The slang use of the word “basic” emerged during my high school years and was marked by the appreciation of Starbucks, UGG boots and yoga pants. These three preferences were enough to make someone “basic.” According to an article by Buzzfeed, basic came into usage around 2011. However, according to the piece “that original usage had nothing to do with middle-class white girls. Instead, ‘basic bitch,’ like so many things that become commonplace within mainstream (white) culture, was appropriated from black culture.”
By 2014, the term basic as it is now understood was widely recognizable. CollegeHumor shared a video titled, “How To Tell If You’re a Basic Bitch.” This is where the slang version of basic derived from: the designation of a woman as a basic bitch. However, as the Buzzfeed article points out, “basic bitch” was the slang primarily used by the Black community. “Basic bitch” also had different connotations before it was co-opted by white culture when it was also shortened to basic.
Basic, in its mainstream slang form, is used to indicate a woman (almost always white in this iteration of the word) who likes things that are popular.

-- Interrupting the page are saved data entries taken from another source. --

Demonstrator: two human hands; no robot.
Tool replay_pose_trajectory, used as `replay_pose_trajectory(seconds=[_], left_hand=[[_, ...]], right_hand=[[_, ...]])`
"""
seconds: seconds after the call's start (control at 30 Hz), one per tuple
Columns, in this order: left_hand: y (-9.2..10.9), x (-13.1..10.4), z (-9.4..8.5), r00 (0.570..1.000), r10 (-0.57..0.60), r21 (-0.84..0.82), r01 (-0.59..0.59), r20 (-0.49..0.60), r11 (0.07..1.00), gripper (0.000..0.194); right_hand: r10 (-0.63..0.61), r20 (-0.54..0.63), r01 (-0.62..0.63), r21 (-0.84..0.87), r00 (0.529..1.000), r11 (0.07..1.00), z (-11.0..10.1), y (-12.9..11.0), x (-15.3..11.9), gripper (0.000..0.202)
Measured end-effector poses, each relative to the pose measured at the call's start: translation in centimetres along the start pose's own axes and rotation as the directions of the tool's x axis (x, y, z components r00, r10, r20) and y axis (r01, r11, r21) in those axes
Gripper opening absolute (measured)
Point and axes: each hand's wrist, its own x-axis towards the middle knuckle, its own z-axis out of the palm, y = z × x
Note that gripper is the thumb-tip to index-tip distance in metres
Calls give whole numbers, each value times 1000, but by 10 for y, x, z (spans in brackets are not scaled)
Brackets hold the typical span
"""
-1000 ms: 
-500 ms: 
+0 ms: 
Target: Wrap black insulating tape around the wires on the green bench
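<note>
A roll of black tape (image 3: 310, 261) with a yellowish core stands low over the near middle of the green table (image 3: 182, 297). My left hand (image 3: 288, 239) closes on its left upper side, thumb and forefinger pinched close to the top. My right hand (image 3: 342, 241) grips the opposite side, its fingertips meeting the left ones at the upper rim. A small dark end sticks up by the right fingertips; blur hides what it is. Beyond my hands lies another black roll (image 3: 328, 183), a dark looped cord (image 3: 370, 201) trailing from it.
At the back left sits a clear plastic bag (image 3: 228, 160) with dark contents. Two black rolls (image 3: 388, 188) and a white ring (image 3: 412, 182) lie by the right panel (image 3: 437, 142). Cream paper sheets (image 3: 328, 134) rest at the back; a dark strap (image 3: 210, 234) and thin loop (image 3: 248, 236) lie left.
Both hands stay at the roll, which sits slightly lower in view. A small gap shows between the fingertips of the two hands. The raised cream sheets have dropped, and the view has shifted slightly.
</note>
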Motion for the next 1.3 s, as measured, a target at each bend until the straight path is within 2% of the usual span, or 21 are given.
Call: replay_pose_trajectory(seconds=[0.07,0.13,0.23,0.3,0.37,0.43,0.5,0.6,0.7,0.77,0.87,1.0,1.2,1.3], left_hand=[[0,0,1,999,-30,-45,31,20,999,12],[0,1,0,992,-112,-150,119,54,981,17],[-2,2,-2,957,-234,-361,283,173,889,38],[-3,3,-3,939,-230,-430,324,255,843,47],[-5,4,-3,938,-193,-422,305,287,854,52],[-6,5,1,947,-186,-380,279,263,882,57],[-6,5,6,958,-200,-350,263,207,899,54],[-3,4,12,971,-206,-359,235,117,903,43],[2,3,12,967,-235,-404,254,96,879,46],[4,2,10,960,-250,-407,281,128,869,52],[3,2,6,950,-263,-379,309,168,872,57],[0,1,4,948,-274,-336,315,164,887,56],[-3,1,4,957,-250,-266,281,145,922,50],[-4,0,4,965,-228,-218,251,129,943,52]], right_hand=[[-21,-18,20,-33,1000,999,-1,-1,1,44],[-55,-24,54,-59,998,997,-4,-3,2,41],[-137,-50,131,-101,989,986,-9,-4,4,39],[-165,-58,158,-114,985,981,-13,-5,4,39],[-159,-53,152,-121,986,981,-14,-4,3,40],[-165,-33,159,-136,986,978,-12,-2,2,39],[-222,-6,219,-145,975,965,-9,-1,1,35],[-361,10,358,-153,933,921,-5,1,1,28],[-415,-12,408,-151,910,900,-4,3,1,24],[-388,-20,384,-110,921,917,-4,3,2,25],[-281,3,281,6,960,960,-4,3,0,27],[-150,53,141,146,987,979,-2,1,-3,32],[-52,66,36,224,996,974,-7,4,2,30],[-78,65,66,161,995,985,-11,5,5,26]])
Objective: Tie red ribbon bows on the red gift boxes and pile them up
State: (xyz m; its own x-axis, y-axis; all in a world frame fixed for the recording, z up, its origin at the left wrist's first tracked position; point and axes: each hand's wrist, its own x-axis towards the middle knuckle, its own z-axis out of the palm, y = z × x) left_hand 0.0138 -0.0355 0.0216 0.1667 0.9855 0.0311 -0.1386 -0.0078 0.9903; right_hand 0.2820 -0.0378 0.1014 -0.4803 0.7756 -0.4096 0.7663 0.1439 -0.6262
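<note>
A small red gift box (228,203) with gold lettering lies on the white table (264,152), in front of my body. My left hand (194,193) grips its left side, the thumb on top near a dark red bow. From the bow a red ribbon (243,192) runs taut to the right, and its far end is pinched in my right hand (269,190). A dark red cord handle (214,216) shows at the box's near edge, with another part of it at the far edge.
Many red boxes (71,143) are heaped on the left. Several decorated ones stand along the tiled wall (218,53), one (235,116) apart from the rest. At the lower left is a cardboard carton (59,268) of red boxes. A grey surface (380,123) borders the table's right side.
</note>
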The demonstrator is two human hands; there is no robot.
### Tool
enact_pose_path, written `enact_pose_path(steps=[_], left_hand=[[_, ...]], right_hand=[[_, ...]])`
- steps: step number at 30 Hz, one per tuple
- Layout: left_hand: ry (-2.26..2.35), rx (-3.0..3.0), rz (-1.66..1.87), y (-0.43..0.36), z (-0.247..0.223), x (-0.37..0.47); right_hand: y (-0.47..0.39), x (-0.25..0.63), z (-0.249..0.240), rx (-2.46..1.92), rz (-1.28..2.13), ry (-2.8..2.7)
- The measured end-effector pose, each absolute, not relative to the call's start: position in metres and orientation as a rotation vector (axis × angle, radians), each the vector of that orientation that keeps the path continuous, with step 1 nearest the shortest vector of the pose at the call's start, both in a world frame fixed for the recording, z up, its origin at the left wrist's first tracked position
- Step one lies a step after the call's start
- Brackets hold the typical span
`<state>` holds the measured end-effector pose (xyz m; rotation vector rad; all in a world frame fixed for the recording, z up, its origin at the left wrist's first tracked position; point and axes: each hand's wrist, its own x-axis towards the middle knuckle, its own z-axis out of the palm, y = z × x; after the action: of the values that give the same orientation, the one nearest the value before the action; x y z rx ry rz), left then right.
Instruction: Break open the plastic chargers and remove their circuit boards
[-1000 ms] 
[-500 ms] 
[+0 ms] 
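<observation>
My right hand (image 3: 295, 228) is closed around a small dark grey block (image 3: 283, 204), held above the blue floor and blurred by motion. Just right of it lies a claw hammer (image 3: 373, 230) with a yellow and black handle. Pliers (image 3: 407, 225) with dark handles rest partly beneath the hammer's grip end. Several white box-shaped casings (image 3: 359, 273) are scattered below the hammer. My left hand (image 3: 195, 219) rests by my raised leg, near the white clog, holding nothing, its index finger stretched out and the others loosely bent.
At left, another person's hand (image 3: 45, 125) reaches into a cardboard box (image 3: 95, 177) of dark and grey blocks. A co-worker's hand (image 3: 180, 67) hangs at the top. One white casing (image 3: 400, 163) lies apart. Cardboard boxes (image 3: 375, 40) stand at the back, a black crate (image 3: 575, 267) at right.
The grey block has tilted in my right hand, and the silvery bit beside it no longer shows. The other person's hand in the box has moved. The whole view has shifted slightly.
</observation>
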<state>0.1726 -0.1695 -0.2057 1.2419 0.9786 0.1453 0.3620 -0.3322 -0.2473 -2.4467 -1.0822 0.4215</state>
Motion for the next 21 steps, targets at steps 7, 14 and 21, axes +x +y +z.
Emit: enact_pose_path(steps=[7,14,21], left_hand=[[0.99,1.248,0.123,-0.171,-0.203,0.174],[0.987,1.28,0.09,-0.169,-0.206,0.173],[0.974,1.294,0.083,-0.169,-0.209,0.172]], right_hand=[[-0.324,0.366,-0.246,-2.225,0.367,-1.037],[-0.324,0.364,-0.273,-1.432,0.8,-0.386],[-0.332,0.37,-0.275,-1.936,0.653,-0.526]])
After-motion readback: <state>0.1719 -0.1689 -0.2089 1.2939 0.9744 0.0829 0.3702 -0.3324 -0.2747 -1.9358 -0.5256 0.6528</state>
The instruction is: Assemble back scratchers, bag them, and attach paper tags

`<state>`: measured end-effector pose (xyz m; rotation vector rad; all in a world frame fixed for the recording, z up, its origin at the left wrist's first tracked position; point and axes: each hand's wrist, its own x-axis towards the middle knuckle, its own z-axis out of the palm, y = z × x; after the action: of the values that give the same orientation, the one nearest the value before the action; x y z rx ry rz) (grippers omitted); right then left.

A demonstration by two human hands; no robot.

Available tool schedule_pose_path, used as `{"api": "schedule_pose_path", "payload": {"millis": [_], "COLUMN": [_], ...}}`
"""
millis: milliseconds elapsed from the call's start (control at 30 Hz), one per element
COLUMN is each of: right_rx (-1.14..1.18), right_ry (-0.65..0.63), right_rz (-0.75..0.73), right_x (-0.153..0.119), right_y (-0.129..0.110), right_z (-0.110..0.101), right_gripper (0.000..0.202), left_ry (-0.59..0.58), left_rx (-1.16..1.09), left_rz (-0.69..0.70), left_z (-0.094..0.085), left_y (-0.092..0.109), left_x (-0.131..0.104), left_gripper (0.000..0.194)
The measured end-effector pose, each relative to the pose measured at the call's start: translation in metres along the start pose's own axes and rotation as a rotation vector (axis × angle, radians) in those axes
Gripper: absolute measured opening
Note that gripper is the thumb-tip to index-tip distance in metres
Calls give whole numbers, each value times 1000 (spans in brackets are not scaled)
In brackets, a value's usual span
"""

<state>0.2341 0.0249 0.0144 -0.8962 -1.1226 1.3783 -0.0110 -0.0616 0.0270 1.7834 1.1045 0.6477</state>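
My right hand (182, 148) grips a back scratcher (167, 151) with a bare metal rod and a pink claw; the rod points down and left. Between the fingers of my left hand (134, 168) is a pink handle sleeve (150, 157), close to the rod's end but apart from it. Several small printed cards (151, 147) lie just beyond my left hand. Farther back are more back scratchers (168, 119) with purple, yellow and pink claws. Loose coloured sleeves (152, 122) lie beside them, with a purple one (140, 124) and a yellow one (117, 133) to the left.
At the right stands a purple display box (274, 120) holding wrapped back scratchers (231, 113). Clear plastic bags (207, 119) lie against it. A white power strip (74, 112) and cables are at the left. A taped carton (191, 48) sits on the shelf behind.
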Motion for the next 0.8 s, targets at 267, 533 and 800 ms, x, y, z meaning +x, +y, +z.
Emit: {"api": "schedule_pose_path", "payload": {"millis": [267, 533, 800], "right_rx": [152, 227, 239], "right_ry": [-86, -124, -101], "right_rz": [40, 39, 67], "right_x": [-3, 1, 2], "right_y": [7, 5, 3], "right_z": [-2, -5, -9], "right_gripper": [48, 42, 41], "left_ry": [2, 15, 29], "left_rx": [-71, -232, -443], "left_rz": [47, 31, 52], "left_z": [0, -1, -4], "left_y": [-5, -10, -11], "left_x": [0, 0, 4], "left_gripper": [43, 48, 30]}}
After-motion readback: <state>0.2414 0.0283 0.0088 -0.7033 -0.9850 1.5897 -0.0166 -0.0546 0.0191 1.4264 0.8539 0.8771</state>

The sin of a basic is consuming what other white women consume. The basic woman’s habits are boring. Of course, she likes the popular thing. She likes it because it’s popular.
The wrongdoing of someone who is basic goes beyond that. The basic woman is wrong because her personality is hinged on her taste. Her taste is unoriginal. Therefore her whole being is unoriginal. Therefore she is basic. Because the regular thing to do is decide that someone’s whole essence is encapsulated by their pumpkin spice latte order and thusly condemn them. Basic is, or was at one point, strictly negative.
Since then, basic has grown and changed. Now, partaking in any number of activities can make a person basic. Basic activities include (but are not limited to) buying scented candles, wearing Timberland shoes and ordering white wine. My most distinct basic characteristics are as follows: I like brunch, Warby Parker glasses and the musical, “Hamilton.” I can’t even track what’s basic anymore. As far as I can tell, you’re basic for liking anything that people like.
I do think that basic has lost some of the power it once had. I think we’ve collectively leaned into it. While it may still tend to be negative at times, women use basic familiarly now, with affection. And while it was never a particularly impressive or barbed insult, it has found an even more casual place in the vernacular and serves just to call white girls out for doing anything that at least one other white girl might like doing. It has even turned to a term that can be used for men, though basic dudes are more commonly known as “bros,” as can be seen in a CollegeHumor video published the year after the basic bitch video came out.
Even though basic isn’t the insult it used to be, I think it’s interesting that it existed at all. If we deconstruct the motivation behind calling someone basic, it might shed interesting light on the expectations we have for women.
When women call other women basic in a judgmental way, we play into a patriarchal assumption that women have to prove their power by belittling other women. In media, we frequently see women in competition. Female characters are “frenemies” or straight up challengers after the same man. The purpose of female friendships as they are often represented is to exhibit rivalry — to demonstrate that women are too dramatic/petty/emotional (take your pick of adjectives) to simply be friends with another woman or a group of women.
Think about how it’s supposedly a compliment to tell a girl that she’s “not like other girls.” That she’s better because she has differentiated herself from other women; other women typically possess some shared, negative trait but this one woman does not have it. Using the designation of basic convinced women to do this for themselves, to boost their position in the hierarchy by demeaning the tastes of a different group. Noreen Malone, in an article for The Cut, writes that basic, as an insult “derives its power from the knowledge that if you can recognize someone or something as basic, you probably, yourself, aren’t it.”Basic also depends on the oft-internalized idea that women exist to be seen. It relies on the assumption that women’s tastes are performative. Basic only works because we expect that the whole motivation behind women’s preferences is to tell others (like men) something about her, that everything she does has the express purpose of making people think she fits into some specific group. But when she picks the wrong things, or wants people to feel a specific, arbitrarily-determined wrong way about her, we deem her basic. Women are not allowed to just like things. Every single thing they choose to consume is picked with the purpose of crafting a persona. Essentially, calling someone basic assumes that what a woman prefers — from clothing to coffee order — was chosen for the purpose of telling you who she is, and that your judgment is something that matters to her. It probably doesn’t.
As writer Dana Schwartz once tweeted, “Let’s stop calling girls basic for liking things that are objectively likable…” Insults, especially gendered ones, lose their power when women refuse to bow to the pressure of undermining other women to secure their own status.
With all of that being said, basic has already started its descent into so-last-year insults. It was weak at best, and as the sheer inanity of it becomes apparent, it just grows weaker. It loses its power if you lean into it, if you reclaim it, if you decide that being basic just means that you like things that are likable. Good for you.